Pour sa première sélection, l'arrière-gauche de 20 ans est impliqué sur les deux buts concédés par son équipe et a découvert, à la dure, le chemin qui lui restait à parcourir. Le grand espoir de l'AC Milan n'était pas au marquage sur Fred, seul au second poteau pour l'ouverture du score après une déviation de Leonardo Bonucci, et c'est lui qui perd le ballon en attaque au départ du contre éclair  amenant le second but, après une remontée du terrain canon de Neymar, qui a décalé au dernier moment Oscar. 

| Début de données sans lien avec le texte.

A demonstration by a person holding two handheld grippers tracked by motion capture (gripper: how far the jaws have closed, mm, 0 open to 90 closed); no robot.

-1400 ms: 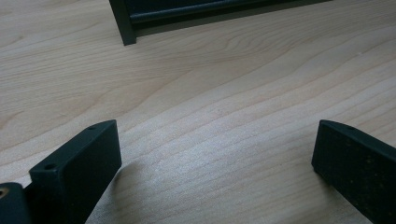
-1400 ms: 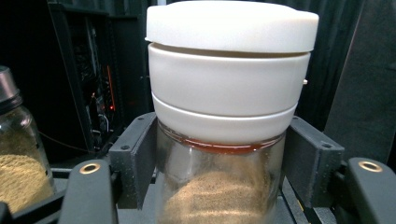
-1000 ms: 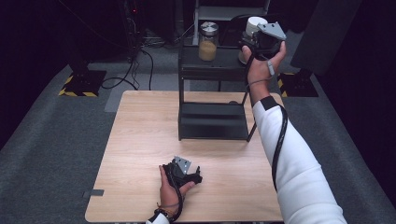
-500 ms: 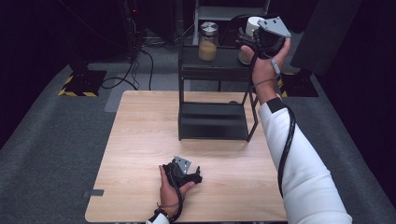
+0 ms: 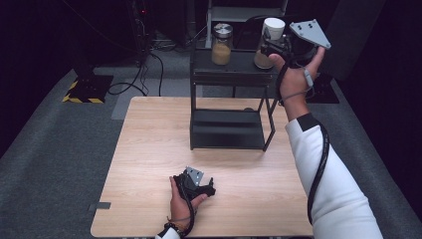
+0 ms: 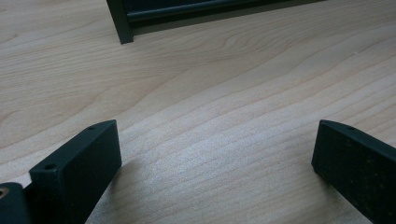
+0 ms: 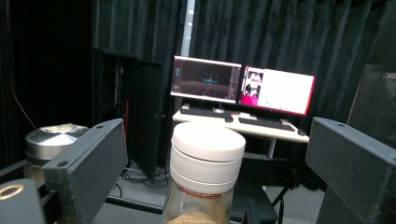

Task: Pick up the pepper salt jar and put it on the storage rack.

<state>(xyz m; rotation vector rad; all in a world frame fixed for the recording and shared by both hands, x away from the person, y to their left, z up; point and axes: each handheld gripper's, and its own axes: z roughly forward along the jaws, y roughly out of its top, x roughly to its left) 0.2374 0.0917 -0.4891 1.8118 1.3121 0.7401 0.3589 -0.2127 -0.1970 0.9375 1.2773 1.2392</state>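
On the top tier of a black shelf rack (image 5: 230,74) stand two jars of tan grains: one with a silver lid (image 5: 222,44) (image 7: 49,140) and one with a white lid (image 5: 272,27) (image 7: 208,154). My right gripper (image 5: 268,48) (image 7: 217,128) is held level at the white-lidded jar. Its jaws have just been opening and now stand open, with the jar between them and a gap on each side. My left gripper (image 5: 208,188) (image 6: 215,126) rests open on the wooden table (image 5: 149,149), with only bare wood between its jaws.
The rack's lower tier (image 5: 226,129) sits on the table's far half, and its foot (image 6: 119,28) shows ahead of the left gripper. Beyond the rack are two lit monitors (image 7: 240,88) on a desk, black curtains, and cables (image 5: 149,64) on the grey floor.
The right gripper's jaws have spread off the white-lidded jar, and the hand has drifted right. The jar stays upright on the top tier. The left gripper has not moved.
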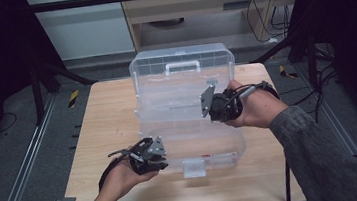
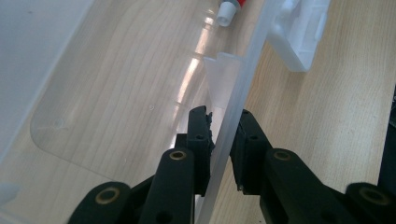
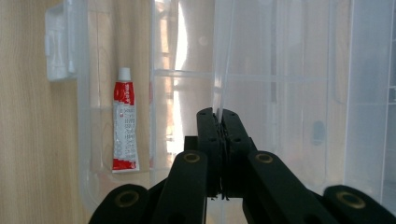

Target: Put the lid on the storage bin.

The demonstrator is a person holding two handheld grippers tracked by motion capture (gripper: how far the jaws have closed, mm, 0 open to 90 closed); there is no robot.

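Observation:
A clear plastic box point(image 1: 184, 79) stands open on the wooden table point(image 1: 108, 123), its lid raised at the back. My left gripper point(image 1: 162, 162) is at the box's near left corner. In the left gripper view the left gripper point(image 2: 224, 128) straddles the box's front wall point(image 2: 243, 79), pads against it. My right gripper point(image 1: 215, 112) hangs over the right half of the box. In the right gripper view its jaws point(image 3: 218, 114) are pinched on a thin clear inner panel point(image 3: 219, 70). A red and white tube point(image 3: 123, 126) lies on the box floor near the front wall.
The box's white front latch point(image 1: 194, 167) hangs open over the table's near edge. The lid carries a white handle point(image 1: 182, 66). Bare wood lies left of the box. Dark frame posts and cables stand beyond the table on both sides.

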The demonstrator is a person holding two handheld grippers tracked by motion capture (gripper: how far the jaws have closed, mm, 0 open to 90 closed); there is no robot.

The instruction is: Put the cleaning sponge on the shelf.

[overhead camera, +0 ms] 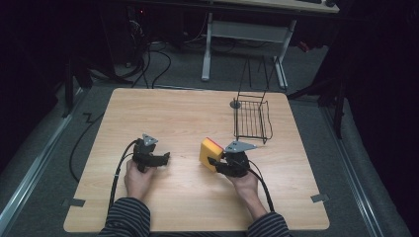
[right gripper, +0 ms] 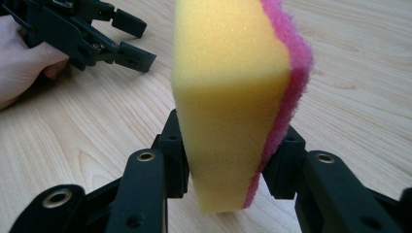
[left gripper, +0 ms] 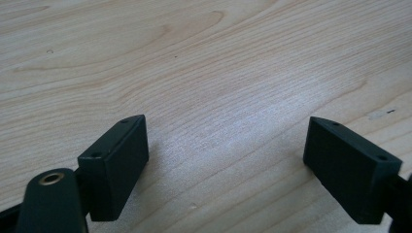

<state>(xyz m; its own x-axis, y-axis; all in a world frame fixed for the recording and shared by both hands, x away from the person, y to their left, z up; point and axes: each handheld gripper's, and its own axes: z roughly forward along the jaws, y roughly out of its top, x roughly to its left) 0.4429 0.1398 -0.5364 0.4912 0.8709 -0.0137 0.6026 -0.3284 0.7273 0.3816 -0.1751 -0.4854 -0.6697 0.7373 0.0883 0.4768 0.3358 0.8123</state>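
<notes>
The right gripper (overhead camera: 213, 161) is clamped on a sponge (overhead camera: 209, 153), yellow foam with a pink scouring layer. In the right gripper view the sponge (right gripper: 233, 97) stands on edge between the two jaws, which press its yellow face and its pink face. In the high view the sponge sits near the table's (overhead camera: 197, 207) centre, held just above or at the wood surface; contact cannot be determined. The left gripper (overhead camera: 160, 159) lies low over the table to the left, well apart from the sponge, jaws spread wide with bare wood between them in the left gripper view. A wire basket (overhead camera: 252, 120) stands at the far right of the table, beyond the sponge.
</notes>
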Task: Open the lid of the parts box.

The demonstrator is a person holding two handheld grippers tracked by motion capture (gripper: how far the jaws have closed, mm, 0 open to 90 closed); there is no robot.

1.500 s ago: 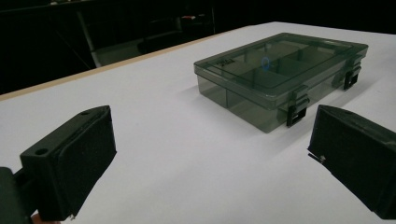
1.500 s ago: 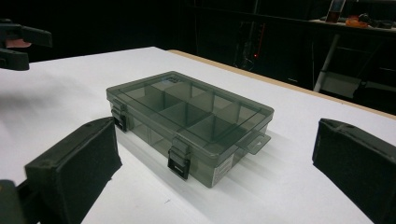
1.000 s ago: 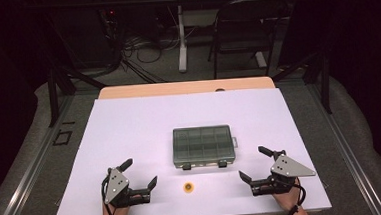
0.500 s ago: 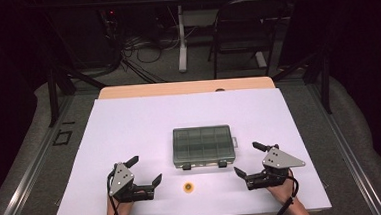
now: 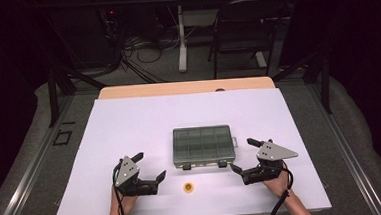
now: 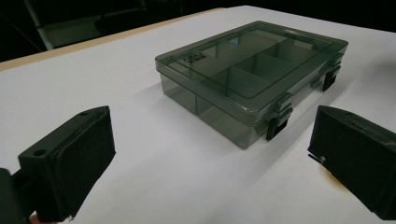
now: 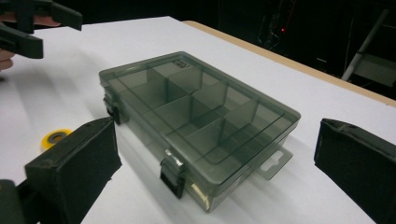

Neymar, qui a un an de plus, pourra lui expliquer que les critiques est dure en équipe nationale, où le niveau est bien plus exigeant qu'en club.  L'étoile de Santos en a entendues de terribles pour ne pas reproduire en  Seleçao ses matches éblouissants sous le maillot blanc. Il s'est un peu entêté dans les dribbles, a semblé rechercher un peu trop  systématiquement le jeu en triangle avec Fred et Hulk, mais il a montré sur sa  passe décisive qu'il savait varier ses effets. Un match encourageant.

Réactions

Luiz Felipe Scolari (sélectionneur du  Brésil): "Il y a beaucoup plus de positif qu'autre chose pour moi, nous  développons un nouveau système, l'équipe s'est bien comportée tactiquement.  Nous allons continuer avec ce système (4-3-3), contre des équipes qui elles  évoluent ensemble depuis longtemps. L'équipe ne s'est pas dispersée et a  continué à jouer son football. Nous n'allons pas beaucoup changé ce groupe,  seulement deux ou trois joueurs. Tactiquement Neymar a fait un de ses meilleurs  matches pour la Seleçao, il a été parfait. Il a joué pour l'équipe en deuxième  attaquant, il a rendu la vie difficile aux défenseurs de l'Italie, il a fait ce  qu'il fait de mieux à Santos. Il a aussi défendu, il a montré ce soir qu'il  pouvait travailler pour l'équipe. Je pense que ce soir on a vu le meilleur  Neymar."
   
Cesare Prandelli (sélectionneur de l'Italie): "Nous avons joué un bon match  contre une équipe potentiellement très forte, nous avons été bons parce que  nous étions menés 2-0 à la mi-temps, et nous-mêmes nous ne savions pas trop  comment. Nous avons été récompensés pour avoir toujours cherché à marquer. Et  nous n'avons jamais perdu l'équilibre, c'est important. Nous avons fait preuve  de la sérénité et du courage qu'une équipe doit avoir. Balotelli m'a plu ce  soir car il s'est beaucoup impliqué. Inutile d'insister sur ses dons, mais il a  beaucoup défendu, a maintenu la cohésion entre le milieu et l'attaque. Il a le  potentiel pour être un des cinq plus forts du monde. Pour le réaliser, il faut  lui rappeler comment y arriver: par le travail, qu'il pense à l'équipe comme ce  soir. J'ai dit à Mattia De Sciglio qu'il avait fait un grand match, il a réussi  des très bons débuts. Nous analysons le match sur l'ensemble, et ce qui semble  des erreurs individuelles sont des erreurs collectives, il a joué avec  personnalité, je suis convaincu qu'il a un grand avenir."